• _Your objective_:
Each line of the listing below, from the very first to the one that contains "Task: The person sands", is to be retyped exactly as it stands.

═══

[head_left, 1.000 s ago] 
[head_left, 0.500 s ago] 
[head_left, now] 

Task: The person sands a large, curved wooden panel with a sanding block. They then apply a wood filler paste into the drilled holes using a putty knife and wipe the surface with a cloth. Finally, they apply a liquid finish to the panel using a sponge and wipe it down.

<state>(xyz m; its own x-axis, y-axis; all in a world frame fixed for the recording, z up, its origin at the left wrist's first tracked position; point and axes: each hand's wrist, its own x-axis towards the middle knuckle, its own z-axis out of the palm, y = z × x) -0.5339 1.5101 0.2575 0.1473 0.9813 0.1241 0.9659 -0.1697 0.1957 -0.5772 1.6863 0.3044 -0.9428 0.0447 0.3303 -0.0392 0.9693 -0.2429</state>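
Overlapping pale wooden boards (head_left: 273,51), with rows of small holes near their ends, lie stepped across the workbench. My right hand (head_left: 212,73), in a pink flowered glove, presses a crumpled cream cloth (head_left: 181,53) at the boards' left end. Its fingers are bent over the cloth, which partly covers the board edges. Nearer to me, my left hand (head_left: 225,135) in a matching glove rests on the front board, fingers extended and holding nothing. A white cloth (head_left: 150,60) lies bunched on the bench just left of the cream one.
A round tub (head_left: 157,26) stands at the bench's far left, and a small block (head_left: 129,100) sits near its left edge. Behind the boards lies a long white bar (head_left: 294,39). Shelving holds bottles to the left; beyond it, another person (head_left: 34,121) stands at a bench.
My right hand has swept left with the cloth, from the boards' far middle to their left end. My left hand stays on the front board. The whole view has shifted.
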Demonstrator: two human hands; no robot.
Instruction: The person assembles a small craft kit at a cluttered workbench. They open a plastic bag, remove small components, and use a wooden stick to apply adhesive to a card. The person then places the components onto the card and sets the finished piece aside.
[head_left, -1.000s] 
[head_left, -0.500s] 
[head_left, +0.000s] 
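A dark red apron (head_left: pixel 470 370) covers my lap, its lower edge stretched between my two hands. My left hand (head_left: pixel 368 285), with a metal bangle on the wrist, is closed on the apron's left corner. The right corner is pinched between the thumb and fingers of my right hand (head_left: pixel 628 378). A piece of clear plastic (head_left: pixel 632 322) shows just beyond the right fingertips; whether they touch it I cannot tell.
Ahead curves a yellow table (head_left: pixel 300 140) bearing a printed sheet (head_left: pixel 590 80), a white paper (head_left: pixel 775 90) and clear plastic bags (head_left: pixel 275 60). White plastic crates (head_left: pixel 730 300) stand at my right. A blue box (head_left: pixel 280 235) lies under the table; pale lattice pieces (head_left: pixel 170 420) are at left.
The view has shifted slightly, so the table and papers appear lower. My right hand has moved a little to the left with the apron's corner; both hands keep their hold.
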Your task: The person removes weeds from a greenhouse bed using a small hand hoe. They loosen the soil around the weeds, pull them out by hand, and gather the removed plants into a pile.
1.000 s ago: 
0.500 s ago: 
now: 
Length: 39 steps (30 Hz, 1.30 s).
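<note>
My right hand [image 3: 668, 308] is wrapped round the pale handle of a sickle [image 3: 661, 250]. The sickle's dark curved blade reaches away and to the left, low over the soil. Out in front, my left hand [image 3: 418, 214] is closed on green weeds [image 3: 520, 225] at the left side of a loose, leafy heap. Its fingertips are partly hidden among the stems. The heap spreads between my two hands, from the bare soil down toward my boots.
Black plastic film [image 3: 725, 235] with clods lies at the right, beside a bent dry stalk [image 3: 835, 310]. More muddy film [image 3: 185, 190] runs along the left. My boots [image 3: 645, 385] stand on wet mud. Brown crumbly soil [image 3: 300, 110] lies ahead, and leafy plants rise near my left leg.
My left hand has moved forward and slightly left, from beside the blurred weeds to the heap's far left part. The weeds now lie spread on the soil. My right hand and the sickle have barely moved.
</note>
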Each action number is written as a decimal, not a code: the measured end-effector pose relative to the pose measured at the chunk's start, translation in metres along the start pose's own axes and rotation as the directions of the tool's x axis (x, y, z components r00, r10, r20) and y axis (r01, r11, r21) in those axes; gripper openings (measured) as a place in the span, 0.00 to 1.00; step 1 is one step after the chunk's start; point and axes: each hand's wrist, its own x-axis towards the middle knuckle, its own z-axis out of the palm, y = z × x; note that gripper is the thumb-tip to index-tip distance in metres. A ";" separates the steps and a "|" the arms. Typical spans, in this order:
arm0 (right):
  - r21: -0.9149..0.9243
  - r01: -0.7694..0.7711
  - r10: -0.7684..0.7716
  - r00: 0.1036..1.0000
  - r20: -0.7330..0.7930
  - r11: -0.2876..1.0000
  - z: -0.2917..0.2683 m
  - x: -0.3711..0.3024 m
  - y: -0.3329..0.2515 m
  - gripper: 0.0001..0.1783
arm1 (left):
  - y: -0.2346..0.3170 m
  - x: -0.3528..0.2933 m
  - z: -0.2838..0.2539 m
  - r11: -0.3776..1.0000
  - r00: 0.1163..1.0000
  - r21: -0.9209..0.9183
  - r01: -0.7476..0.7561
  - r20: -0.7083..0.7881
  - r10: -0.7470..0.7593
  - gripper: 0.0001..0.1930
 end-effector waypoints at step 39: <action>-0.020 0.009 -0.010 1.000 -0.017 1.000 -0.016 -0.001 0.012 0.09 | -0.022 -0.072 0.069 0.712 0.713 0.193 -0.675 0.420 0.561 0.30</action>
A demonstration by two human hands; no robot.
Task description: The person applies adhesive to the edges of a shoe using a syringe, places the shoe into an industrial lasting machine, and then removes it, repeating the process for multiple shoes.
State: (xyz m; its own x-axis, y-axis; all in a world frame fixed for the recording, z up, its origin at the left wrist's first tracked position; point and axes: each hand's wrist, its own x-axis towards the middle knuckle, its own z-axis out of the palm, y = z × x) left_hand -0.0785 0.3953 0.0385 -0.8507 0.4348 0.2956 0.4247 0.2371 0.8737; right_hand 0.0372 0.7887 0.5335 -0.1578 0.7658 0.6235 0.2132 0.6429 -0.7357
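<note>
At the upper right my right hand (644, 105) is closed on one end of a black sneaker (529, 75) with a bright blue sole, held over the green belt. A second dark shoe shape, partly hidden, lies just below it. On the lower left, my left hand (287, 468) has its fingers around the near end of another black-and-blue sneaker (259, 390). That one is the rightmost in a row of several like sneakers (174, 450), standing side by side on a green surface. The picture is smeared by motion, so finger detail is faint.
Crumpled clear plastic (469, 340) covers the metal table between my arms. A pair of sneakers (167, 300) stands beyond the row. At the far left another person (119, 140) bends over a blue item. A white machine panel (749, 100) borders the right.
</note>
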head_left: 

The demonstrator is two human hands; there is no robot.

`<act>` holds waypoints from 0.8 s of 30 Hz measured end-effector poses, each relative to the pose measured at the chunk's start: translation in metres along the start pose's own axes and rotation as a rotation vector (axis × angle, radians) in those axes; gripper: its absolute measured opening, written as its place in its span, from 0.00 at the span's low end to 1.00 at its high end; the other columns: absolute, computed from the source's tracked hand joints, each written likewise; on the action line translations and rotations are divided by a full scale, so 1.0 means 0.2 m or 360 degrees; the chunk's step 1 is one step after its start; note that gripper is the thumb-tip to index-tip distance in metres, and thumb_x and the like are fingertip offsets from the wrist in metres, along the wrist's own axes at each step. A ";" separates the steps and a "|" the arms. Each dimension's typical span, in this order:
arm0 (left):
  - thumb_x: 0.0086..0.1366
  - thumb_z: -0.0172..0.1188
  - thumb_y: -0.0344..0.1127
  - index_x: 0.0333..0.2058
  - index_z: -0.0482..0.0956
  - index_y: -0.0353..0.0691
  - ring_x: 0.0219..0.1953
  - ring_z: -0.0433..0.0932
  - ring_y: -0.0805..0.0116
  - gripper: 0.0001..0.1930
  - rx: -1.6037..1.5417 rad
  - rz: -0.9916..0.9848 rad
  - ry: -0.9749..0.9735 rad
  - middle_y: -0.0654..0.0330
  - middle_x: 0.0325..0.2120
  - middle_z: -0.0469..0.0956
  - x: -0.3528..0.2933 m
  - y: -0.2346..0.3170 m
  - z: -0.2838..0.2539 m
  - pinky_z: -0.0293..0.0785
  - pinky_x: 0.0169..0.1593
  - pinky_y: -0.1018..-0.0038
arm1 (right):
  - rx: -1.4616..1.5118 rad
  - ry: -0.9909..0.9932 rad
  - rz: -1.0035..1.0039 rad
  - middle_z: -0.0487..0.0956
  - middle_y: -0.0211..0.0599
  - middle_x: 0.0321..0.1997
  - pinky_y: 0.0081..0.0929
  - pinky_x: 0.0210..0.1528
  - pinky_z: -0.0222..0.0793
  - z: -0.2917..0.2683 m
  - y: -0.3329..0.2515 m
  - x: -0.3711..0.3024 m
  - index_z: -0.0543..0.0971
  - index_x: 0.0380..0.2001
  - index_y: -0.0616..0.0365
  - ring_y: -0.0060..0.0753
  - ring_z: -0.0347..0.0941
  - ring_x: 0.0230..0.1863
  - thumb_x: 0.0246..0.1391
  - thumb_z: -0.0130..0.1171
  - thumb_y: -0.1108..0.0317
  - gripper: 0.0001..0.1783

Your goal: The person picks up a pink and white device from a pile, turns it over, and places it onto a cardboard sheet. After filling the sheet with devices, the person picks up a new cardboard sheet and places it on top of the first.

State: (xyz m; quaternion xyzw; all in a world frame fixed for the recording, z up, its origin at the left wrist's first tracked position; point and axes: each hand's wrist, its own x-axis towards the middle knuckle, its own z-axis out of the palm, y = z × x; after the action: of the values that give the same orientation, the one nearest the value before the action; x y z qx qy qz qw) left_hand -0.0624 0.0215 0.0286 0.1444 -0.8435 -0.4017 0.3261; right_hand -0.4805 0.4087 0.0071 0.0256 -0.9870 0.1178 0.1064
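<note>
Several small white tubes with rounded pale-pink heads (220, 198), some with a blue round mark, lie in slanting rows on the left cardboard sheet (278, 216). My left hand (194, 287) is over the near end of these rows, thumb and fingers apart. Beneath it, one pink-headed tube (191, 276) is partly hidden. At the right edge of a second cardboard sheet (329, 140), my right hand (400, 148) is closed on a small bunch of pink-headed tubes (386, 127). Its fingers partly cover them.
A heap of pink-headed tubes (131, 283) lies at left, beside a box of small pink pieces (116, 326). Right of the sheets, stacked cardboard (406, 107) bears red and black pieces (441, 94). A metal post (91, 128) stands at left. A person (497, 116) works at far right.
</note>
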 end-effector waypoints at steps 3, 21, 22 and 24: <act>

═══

• _Result_:
[head_left, 1.000 s ago] 
[head_left, 0.500 s ago] 
[head_left, now] 

Task: The person sands a large, curved wooden panel with a sanding block. They then apply a wood filler paste into the drilled holes using a putty knife and wipe the surface with a cloth. Finally, they apply a liquid finish to the panel using a sponge and wipe it down.

The exercise has been fully answered.